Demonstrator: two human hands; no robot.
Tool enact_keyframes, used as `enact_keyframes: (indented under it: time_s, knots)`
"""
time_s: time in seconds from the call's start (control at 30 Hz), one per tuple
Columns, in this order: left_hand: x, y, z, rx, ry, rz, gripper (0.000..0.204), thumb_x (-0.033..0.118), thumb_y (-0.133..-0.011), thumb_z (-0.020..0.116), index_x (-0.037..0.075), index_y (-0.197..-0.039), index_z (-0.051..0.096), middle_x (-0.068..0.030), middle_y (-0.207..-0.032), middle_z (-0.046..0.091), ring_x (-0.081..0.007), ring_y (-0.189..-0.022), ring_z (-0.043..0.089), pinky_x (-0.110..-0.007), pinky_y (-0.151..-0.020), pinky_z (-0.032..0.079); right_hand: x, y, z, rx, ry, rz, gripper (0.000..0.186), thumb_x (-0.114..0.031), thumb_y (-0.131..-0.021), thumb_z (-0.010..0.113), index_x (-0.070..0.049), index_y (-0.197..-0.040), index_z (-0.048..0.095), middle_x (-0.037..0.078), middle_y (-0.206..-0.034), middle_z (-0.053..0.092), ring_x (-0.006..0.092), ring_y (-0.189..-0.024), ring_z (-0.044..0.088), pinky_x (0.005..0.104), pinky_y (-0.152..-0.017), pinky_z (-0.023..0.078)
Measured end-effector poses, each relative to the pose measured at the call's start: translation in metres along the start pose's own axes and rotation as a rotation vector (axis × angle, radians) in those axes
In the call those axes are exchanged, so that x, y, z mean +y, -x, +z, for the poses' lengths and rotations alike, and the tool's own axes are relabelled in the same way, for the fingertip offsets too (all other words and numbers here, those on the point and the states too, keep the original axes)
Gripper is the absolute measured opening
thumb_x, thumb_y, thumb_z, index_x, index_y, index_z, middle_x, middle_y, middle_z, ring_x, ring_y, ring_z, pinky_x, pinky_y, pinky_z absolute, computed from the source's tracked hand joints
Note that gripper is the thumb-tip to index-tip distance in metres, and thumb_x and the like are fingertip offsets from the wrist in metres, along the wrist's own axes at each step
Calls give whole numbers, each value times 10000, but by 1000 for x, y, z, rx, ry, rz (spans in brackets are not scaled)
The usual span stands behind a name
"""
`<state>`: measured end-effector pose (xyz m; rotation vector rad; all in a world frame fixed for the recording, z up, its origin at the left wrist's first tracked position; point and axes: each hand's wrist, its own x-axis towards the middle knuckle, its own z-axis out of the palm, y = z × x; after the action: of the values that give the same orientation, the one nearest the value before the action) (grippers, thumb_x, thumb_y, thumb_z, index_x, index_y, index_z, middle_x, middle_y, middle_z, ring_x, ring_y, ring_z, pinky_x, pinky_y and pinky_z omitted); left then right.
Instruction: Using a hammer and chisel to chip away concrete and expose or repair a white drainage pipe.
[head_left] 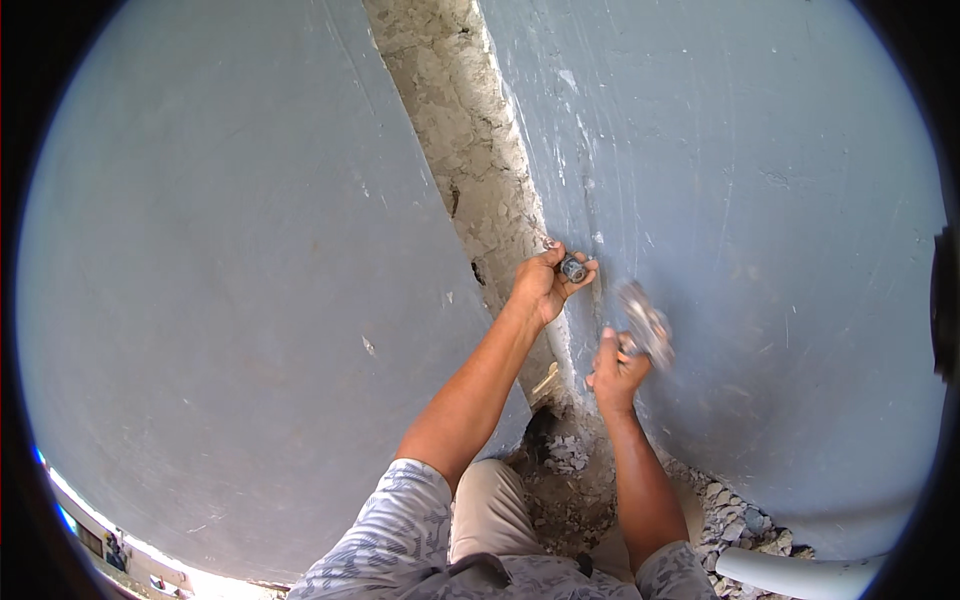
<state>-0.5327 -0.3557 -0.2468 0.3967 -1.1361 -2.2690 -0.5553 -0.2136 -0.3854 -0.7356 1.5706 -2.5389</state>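
Observation:
My left hand point(541, 288) is closed round a chisel, whose dark round butt end point(573, 268) faces me. The chisel's tip points up toward the right edge of a rough strip of bare masonry point(470, 130) between smooth grey wall surfaces; the hand partly hides where the tip meets it. Below and to the right, my right hand point(618, 375) grips a hammer point(646, 324) by its handle. Motion smears the hammer's head, which is apart from the chisel.
Grey painted wall point(250, 220) spreads left of the strip and more wall point(760, 200) to its right, scratched near the edge. Dirt and rubble point(570, 490) lie at the wall's foot. Stones point(735, 520) and a pale pipe point(800, 572) are at lower right.

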Motion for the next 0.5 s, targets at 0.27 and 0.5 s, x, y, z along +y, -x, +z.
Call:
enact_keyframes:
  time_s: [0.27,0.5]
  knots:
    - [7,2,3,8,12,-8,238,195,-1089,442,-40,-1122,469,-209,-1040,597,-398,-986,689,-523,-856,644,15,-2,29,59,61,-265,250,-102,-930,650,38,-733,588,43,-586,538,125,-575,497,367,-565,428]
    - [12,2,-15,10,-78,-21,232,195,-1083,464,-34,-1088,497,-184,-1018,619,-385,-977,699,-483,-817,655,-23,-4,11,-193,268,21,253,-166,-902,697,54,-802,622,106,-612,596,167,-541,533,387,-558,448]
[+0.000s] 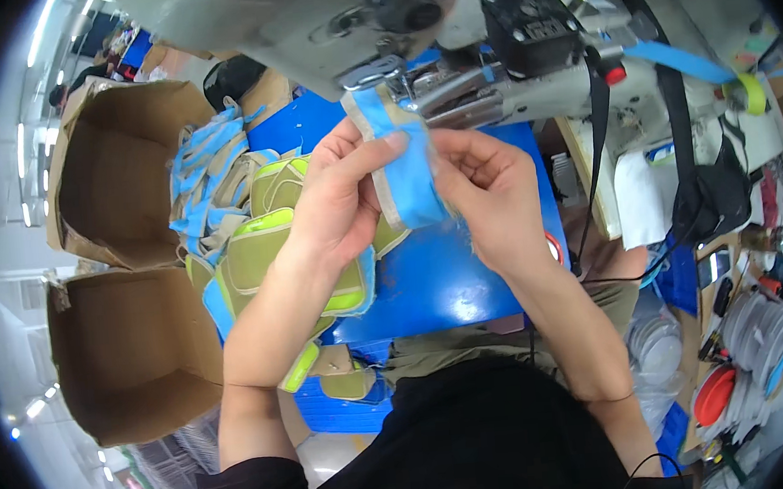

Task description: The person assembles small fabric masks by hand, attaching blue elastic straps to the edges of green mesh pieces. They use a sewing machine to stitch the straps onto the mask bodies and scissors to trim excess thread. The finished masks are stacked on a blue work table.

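A blue fabric piece with beige edging (411,188) is held up just under the sewing machine head (373,7), near its metal arm (463,101). My left hand (337,189) grips its left side, thumb lying across the blue cloth. My right hand (493,195) pinches the right edge with curled fingers. Below and left of my hands, olive and lime-green fabric panels (255,264) with blue backing lie piled on the blue work table (427,288), beside a heap of blue and beige strips (207,181).
Two open cardboard boxes (119,174) (128,348) stand at the left. At the right are black straps (681,130), a white cloth (636,198), a yellow-green tape roll (750,92), plates of spools and a red round item (714,394), with assorted clutter around them.
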Action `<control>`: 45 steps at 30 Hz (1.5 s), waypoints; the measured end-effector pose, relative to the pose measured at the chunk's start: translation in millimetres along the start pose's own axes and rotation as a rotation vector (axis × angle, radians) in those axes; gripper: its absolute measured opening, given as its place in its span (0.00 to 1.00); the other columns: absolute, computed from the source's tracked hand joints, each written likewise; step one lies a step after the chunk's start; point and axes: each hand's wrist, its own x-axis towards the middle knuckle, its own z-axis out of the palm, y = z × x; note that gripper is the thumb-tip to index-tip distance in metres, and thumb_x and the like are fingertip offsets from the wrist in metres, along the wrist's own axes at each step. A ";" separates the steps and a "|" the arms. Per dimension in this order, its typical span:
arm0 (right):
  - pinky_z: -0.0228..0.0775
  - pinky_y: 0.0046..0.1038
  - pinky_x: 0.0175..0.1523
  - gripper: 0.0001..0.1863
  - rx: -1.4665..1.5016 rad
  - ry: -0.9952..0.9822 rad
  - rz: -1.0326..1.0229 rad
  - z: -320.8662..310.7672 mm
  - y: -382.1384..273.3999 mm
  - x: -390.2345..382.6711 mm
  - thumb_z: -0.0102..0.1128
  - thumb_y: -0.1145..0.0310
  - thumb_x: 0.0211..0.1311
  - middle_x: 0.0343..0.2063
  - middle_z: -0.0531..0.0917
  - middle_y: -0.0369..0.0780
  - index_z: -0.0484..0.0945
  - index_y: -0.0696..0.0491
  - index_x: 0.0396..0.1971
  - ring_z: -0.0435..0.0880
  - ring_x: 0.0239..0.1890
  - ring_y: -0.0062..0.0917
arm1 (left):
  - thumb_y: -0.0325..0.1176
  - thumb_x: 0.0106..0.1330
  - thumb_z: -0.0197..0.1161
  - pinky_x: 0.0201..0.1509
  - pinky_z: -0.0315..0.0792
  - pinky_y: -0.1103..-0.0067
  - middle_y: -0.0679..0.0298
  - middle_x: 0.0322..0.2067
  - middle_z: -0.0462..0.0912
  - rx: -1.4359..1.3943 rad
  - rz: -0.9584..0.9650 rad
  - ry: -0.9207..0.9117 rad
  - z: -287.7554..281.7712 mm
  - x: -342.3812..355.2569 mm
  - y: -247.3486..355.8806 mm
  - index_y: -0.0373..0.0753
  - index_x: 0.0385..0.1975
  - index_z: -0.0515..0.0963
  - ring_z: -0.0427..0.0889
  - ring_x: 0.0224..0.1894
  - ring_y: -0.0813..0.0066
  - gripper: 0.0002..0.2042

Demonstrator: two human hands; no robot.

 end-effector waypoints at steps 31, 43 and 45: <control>0.74 0.18 0.40 0.13 -0.162 -0.059 0.013 -15.1 -12.0 -13.3 0.66 0.77 0.64 0.33 0.87 0.36 0.83 0.63 0.48 0.83 0.34 0.13 | 0.32 0.69 0.68 0.41 0.81 0.81 0.65 0.38 0.87 0.087 -0.053 0.077 15.9 -18.4 -7.1 0.38 0.45 0.80 0.86 0.36 0.80 0.10; 0.75 0.17 0.42 0.12 -0.043 -0.029 -0.001 -7.4 -13.3 -0.6 0.66 0.78 0.66 0.36 0.87 0.38 0.82 0.64 0.47 0.83 0.36 0.14 | 0.34 0.68 0.70 0.43 0.79 0.79 0.67 0.37 0.87 0.103 -0.191 0.037 10.8 0.7 12.4 0.39 0.43 0.82 0.85 0.36 0.81 0.09; 0.75 0.17 0.42 0.12 -0.083 -0.038 -0.010 -8.5 -16.5 1.6 0.65 0.78 0.66 0.36 0.87 0.38 0.82 0.64 0.48 0.83 0.36 0.14 | 0.34 0.68 0.70 0.42 0.78 0.80 0.67 0.37 0.87 0.098 -0.145 0.036 14.4 -1.3 13.1 0.39 0.43 0.82 0.84 0.36 0.82 0.09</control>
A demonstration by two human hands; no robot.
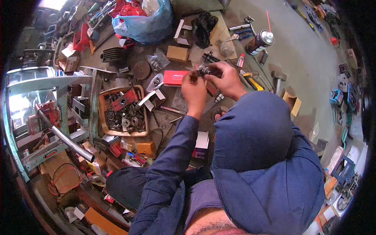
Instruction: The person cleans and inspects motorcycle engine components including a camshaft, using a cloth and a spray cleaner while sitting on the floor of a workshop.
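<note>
Both of my hands meet at a small dark metal part (204,69) near the middle of the view. My right hand (228,80) grips it between thumb and fingers. My left hand (194,92) has its fingertips closed at the part's lower left side. Just behind my left hand lies a red flat box (175,77). A small white tube with a red cap (241,60) and a yellow-and-black knife-like tool (251,80) lie to the right. A small bag of parts (156,80) is at the left.
A wooden tray (125,133) of greasy parts sits left, beside a pale green metal frame (47,80). Behind are a blue bag (143,29), cardboard box (177,53) and spray can (259,43). A hammer (279,76) lies right. My raised knee (252,129) is below my right hand.
</note>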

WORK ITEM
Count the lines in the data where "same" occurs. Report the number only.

RESPONSE TO THE TASK
2